((

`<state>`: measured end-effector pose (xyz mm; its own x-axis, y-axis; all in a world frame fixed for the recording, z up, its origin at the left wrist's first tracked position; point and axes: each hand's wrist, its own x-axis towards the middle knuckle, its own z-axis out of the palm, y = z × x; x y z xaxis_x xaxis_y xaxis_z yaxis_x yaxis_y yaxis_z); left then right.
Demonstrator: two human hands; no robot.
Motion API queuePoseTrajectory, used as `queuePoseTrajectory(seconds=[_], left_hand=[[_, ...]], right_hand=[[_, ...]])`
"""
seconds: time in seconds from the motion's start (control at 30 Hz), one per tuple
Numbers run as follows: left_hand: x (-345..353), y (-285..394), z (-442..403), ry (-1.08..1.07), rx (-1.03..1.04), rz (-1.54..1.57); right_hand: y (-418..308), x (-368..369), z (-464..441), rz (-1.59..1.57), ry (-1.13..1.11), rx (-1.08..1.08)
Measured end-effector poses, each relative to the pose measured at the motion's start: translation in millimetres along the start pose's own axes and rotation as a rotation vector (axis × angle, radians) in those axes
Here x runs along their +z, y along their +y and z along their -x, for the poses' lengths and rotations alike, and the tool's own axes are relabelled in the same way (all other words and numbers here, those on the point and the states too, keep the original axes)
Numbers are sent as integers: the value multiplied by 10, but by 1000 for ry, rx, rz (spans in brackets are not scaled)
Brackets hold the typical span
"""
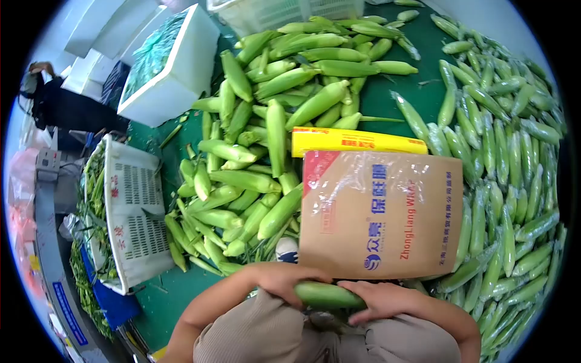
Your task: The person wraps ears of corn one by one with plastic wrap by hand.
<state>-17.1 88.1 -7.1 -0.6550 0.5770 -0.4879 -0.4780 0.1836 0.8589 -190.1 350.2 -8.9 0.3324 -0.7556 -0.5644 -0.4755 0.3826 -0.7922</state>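
Across my lap lies a green ear of corn (328, 295) in its husk, held level between both hands. My left hand (279, 280) is closed over its left end, with the fingers partly hidden. At the other end my right hand (382, 297) grips it, thumb and fingers on either side. Just beyond the hands is a brown cardboard box (382, 215) with printed lettering. A yellow printed box (357, 143) lies against its far edge. To the left, a heap of unwrapped corn ears (236, 151) covers the green floor.
Many plastic-wrapped corn ears (502, 157) are piled on the right. A white slotted crate (136, 212) holding leafy greens tilts at the left. Behind it stands a white foam box (175, 72) with a green bag. Another white crate (284, 13) is at the back. A person (66, 100) is at far left.
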Motion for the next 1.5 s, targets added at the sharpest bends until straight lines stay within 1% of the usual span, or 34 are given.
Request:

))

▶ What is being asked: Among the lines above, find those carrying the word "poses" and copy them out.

▶ Response below:
Measured end-effector poses, each relative to the pose measured at the motion's start: translation in millimetres along the start pose's own axes and rotation as a rotation vector (axis × angle, radians) in those axes
Here x runs along their +z, y along their +y and z along their -x, for the poses' lengths and rotations alike, and the tool's own axes are relabelled in the same way (all other words and numbers here, those on the point and the states too, keep the original axes)

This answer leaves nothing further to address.